=== PROVIDED ENTRIES ===

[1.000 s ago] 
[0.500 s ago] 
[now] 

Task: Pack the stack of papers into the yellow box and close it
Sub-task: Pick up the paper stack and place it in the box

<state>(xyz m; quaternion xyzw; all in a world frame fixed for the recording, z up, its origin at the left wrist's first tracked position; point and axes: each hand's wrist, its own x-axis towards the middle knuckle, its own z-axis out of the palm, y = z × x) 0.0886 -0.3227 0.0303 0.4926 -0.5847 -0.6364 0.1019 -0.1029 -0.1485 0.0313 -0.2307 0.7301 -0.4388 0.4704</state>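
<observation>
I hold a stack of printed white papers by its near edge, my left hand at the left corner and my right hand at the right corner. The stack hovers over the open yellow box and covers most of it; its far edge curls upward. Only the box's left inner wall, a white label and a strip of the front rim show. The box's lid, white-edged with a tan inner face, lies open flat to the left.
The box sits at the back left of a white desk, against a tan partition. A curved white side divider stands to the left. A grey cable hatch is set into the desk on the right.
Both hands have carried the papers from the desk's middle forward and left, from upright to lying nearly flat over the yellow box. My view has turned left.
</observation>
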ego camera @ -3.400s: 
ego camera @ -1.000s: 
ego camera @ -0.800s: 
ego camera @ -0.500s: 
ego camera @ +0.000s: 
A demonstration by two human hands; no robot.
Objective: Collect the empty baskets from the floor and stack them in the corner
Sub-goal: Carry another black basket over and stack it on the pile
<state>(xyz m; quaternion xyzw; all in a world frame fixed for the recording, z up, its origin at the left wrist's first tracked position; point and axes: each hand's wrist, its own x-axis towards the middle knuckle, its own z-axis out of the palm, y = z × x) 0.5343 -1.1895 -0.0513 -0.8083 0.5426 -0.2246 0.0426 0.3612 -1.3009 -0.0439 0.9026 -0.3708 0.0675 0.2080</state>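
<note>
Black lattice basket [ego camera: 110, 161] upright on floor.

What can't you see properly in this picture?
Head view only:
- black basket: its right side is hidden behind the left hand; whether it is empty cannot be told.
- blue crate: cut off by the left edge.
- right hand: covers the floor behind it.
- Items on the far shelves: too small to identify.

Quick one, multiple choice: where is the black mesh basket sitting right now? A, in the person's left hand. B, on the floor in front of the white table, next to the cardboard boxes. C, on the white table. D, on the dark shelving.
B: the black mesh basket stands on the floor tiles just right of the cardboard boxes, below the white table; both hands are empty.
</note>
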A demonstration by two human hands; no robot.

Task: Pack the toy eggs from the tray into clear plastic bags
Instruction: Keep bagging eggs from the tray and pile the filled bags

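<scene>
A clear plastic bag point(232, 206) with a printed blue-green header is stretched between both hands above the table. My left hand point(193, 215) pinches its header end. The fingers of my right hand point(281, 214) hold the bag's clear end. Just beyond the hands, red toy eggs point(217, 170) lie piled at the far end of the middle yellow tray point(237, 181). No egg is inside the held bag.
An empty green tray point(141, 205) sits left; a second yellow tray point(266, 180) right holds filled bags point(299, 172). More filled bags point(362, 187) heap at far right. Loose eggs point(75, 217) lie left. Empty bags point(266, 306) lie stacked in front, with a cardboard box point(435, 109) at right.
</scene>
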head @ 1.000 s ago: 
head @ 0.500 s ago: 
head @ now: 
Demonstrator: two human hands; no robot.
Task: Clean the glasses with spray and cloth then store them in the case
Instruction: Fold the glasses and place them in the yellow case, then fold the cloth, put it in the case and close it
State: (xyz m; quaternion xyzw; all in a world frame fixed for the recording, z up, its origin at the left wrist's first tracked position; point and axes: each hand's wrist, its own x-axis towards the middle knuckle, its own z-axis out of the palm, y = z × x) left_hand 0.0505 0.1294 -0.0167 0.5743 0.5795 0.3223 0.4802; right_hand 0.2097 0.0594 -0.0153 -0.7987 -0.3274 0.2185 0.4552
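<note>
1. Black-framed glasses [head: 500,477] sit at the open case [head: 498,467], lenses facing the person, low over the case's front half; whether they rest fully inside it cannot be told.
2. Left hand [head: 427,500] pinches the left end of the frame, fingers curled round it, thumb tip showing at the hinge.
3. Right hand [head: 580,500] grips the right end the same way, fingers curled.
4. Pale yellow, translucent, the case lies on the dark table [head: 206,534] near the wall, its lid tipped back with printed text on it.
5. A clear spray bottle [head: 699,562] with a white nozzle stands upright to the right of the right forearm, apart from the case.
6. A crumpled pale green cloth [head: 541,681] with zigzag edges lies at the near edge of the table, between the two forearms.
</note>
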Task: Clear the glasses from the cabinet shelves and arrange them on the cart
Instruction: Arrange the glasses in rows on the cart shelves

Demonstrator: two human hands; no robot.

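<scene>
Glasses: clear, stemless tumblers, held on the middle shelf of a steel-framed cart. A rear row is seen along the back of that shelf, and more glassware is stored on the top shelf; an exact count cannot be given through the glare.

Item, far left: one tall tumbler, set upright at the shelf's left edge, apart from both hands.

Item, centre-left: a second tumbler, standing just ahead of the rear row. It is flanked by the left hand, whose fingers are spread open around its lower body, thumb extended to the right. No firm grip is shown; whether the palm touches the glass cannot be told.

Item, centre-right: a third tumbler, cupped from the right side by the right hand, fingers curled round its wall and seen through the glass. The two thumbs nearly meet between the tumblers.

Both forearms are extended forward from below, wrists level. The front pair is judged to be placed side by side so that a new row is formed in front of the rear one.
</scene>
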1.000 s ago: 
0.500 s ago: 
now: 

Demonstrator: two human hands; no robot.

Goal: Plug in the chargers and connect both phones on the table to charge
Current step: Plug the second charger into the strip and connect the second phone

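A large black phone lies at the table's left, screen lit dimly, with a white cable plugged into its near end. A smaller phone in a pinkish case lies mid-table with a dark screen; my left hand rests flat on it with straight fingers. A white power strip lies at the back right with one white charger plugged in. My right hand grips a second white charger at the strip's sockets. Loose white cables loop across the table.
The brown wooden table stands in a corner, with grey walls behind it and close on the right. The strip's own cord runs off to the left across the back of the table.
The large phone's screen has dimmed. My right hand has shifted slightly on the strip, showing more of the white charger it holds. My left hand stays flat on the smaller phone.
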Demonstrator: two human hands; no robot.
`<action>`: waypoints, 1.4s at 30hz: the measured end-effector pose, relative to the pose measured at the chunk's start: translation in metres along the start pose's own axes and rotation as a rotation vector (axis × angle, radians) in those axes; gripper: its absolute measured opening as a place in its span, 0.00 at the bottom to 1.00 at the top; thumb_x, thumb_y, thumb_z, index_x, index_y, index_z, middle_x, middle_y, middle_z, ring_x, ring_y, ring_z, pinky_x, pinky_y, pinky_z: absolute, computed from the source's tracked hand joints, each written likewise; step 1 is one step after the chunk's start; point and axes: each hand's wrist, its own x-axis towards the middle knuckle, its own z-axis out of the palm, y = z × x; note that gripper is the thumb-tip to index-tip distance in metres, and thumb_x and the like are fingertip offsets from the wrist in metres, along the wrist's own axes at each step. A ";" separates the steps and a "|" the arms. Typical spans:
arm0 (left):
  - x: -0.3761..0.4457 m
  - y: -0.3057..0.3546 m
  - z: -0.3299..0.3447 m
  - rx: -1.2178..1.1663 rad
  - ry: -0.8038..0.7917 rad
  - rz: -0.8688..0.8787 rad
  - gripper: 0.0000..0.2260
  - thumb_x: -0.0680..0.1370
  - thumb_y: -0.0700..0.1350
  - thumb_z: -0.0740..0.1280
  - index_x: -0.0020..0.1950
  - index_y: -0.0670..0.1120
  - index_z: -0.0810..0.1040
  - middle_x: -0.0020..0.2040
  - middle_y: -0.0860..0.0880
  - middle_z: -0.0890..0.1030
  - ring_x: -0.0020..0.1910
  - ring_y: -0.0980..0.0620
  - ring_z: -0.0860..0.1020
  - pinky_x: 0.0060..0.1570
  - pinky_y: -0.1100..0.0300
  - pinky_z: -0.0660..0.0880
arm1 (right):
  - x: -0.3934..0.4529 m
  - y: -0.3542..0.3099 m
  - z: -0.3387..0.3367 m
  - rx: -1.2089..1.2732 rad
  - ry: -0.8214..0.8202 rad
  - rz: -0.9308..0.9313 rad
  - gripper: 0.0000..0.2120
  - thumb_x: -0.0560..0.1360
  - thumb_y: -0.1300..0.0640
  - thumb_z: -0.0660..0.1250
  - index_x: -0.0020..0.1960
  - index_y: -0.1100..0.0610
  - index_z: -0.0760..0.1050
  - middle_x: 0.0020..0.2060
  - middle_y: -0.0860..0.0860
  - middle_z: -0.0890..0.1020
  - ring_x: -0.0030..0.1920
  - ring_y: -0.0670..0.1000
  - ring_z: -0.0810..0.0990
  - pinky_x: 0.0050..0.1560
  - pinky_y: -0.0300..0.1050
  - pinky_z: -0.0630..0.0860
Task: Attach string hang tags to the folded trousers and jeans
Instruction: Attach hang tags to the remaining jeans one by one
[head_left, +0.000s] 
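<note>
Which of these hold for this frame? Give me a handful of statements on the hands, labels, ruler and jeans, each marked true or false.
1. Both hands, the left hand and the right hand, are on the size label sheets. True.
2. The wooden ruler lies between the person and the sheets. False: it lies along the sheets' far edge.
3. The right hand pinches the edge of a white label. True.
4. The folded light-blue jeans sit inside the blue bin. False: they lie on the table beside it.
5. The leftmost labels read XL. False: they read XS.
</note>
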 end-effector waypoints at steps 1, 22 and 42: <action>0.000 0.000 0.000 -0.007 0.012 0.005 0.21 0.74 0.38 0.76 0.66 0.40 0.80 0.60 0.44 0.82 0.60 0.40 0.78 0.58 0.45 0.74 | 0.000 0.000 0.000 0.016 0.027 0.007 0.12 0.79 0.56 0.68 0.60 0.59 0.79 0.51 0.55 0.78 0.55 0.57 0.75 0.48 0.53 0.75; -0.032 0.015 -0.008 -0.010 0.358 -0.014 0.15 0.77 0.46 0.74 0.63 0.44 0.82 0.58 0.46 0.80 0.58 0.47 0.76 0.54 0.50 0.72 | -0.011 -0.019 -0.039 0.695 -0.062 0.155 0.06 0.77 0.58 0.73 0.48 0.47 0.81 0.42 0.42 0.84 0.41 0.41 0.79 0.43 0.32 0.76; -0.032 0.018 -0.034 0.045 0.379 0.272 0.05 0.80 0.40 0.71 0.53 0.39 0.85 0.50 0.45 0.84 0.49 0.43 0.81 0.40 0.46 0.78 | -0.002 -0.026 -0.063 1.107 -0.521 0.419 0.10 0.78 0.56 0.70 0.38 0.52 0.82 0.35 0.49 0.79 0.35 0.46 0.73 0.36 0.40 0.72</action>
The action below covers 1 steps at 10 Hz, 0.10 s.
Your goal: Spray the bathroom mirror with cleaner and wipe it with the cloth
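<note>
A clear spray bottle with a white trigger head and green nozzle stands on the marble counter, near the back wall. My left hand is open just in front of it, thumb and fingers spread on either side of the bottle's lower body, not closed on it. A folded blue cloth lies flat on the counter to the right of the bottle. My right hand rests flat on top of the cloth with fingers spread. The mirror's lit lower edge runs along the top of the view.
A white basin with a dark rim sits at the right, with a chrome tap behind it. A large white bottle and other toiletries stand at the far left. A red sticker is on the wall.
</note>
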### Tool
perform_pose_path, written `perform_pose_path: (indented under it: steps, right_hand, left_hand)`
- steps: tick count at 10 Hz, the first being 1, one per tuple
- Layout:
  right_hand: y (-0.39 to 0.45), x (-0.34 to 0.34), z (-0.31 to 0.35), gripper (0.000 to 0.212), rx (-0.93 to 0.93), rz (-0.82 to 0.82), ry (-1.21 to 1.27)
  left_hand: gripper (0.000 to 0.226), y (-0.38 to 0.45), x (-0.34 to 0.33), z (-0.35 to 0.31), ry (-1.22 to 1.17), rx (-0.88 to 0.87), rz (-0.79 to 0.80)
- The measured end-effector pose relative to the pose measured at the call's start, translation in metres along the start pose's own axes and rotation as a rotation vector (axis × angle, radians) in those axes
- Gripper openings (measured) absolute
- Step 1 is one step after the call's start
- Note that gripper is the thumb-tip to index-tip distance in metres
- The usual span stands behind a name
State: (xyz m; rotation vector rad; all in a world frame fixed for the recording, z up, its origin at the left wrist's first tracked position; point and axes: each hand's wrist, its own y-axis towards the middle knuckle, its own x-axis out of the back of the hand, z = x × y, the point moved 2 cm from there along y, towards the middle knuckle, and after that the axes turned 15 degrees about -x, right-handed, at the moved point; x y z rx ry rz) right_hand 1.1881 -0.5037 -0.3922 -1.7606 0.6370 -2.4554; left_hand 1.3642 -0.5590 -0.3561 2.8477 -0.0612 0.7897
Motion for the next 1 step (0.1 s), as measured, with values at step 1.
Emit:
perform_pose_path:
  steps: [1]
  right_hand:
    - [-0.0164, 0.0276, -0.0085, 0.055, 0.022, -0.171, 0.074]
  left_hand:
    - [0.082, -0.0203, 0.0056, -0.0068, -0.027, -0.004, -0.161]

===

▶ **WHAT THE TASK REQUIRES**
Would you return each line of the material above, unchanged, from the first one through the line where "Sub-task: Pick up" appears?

▶ **EXERCISE ANSWER**
[1.000 s ago] 
[0.500 s ago] 
[now] 

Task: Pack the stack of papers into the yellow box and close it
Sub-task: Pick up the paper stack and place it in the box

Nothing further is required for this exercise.